Indirect presidential elections were held in Somalia on 8 February 2017. Members of parliament elected in the autumn-2016 parliamentary election elected former Prime Minister Mohamed Abdullahi Mohamed to the post of President of Somalia for a four-year term.

The presidential elections had been planned for August 2016 and promised to be a one-person, one-vote national poll, but had been postponed several times and shifted to an electoral college system due to security concerns. On 26 January 2017, the election was set for 8 February, with candidates required to register by 29 January. The election was held in an airport hangar at Aden Adde International Airport, Mogadishu.

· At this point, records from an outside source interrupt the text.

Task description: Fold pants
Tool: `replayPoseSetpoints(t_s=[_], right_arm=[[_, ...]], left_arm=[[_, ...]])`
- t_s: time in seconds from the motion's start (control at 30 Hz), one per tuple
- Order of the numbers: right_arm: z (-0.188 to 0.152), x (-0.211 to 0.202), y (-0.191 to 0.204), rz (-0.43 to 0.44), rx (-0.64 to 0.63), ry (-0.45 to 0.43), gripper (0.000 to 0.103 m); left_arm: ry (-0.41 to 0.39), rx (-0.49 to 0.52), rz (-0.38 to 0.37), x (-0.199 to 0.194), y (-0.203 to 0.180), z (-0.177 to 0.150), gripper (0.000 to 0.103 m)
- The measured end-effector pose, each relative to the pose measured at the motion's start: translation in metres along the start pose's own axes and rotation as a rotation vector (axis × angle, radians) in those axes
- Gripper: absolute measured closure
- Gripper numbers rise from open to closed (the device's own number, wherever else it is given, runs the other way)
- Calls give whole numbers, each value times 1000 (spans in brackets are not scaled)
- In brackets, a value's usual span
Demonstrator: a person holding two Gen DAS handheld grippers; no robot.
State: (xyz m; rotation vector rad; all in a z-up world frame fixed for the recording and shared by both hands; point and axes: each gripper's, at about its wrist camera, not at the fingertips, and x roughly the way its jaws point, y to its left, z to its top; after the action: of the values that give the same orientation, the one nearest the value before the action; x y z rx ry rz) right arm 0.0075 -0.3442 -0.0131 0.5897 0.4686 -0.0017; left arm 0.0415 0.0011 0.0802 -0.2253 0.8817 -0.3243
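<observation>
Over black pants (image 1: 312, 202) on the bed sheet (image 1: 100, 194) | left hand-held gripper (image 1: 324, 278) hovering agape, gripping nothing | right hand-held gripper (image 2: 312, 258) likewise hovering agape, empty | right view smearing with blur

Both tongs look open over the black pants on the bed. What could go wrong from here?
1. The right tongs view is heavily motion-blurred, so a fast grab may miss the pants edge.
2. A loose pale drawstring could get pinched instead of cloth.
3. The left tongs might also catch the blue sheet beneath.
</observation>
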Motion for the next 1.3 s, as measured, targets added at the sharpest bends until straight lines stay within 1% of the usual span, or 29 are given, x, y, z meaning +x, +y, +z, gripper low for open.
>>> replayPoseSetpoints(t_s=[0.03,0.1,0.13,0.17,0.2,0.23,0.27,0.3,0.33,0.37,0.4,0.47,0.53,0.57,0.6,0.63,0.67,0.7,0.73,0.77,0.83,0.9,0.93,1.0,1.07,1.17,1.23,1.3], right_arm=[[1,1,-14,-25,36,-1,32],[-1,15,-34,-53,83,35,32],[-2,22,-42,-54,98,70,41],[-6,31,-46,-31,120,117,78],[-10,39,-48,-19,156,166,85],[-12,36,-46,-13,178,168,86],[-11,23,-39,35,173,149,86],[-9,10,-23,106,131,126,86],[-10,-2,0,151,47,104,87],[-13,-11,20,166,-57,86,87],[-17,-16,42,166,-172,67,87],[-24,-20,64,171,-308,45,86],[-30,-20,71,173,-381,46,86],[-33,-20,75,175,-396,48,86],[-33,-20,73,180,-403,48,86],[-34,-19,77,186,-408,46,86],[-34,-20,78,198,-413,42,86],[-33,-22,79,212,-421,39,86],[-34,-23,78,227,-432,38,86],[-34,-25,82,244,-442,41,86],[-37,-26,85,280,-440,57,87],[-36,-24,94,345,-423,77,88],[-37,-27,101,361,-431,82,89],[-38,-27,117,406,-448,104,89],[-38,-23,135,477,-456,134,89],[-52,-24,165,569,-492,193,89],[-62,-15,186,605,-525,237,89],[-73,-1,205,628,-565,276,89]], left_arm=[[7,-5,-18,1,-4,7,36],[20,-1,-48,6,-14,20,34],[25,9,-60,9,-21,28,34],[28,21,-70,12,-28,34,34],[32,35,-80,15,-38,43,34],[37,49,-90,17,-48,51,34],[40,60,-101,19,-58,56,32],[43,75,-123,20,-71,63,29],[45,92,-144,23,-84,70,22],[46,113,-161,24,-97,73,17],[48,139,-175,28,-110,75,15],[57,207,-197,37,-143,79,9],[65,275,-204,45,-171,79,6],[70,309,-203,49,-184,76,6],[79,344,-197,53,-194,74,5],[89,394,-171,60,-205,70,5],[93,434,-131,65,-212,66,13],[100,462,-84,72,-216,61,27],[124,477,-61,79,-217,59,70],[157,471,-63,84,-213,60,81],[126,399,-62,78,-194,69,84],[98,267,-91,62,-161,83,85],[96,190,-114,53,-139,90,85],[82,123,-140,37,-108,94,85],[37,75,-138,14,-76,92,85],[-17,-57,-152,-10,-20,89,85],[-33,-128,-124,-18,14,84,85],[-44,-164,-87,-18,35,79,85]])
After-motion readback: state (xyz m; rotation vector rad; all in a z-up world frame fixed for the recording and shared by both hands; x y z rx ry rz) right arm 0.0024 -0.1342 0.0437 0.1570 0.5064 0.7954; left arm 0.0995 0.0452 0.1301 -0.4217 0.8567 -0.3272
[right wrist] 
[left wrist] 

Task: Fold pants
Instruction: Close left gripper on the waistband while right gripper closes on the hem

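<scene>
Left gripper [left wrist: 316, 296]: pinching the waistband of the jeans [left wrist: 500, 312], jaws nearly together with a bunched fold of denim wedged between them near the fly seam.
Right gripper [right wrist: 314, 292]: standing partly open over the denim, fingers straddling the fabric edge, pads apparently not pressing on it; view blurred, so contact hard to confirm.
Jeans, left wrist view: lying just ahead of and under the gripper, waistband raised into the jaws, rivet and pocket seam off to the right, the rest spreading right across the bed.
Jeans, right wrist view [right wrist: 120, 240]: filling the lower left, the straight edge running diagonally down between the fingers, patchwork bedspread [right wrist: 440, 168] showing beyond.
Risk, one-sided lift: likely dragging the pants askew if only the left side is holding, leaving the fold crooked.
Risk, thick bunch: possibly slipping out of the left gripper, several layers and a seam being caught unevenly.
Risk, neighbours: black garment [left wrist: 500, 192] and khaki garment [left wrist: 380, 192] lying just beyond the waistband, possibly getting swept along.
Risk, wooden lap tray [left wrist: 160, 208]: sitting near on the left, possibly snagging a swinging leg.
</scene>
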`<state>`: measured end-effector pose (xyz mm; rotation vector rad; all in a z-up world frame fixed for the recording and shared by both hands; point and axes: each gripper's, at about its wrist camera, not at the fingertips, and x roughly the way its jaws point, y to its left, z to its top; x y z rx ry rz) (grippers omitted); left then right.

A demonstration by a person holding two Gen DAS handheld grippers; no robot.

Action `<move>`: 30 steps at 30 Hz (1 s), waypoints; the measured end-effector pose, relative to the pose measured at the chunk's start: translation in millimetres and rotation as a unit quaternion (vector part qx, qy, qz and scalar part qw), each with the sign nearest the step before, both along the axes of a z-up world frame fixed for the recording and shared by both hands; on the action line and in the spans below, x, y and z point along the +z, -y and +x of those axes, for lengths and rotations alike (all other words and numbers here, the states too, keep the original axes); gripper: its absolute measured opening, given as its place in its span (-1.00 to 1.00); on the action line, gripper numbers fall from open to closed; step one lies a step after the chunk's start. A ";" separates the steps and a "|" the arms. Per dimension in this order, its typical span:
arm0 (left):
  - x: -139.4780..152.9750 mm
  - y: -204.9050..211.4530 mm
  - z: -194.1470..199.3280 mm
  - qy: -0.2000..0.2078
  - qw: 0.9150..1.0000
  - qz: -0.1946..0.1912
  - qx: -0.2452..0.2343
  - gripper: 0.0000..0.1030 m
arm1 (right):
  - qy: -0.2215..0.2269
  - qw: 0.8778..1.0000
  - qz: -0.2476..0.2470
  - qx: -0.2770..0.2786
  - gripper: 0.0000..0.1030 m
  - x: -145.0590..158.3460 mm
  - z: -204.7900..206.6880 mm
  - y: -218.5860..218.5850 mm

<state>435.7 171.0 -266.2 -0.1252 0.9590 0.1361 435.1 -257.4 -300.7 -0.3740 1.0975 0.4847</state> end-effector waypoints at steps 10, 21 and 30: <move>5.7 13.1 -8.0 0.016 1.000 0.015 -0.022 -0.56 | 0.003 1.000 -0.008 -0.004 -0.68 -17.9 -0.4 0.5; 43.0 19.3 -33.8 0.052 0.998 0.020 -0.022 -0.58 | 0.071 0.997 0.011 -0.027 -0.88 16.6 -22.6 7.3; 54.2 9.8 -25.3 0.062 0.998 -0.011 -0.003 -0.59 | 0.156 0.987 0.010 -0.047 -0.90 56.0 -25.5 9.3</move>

Mohamed was declared president in a peaceful transition of power after incumbent President Hassan Sheikh Mohamud conceded defeat and congratulated the victor.

==Security==
Due to the ongoing civil war, security for the ballot was a significant concern. The vote was initially planned to be held at a Mogadishu police academy but was moved to the more secure Aden Adde International Airport, considered as the safest place in Somalia's Capital. On the voting day, traffic was banned in the city, schools were closed and flights to and from the airport were suspended.

==Electoral system==
In the previous presidential election in 2012, the president was elected by a parliament that had been picked by 135 elders. Plans in 2016–2017 for a full election involving all adult Somalis were scrapped due to security concerns relating to the ongoing civil war. The election costs were 60% funded by donor countries in Europe, the United States and Japan, with the remainder from the Somali government and candidate registration fees.

The president was elected by the 328 members of the Lower House and Upper House of the Somali Parliament. The Parliament's members were elected in the 2016 parliamentary election which itself was limited to 14,025 clan elder-appointed delegates. The election's foreign financiers described the extension of the franchise as a "modest step forward".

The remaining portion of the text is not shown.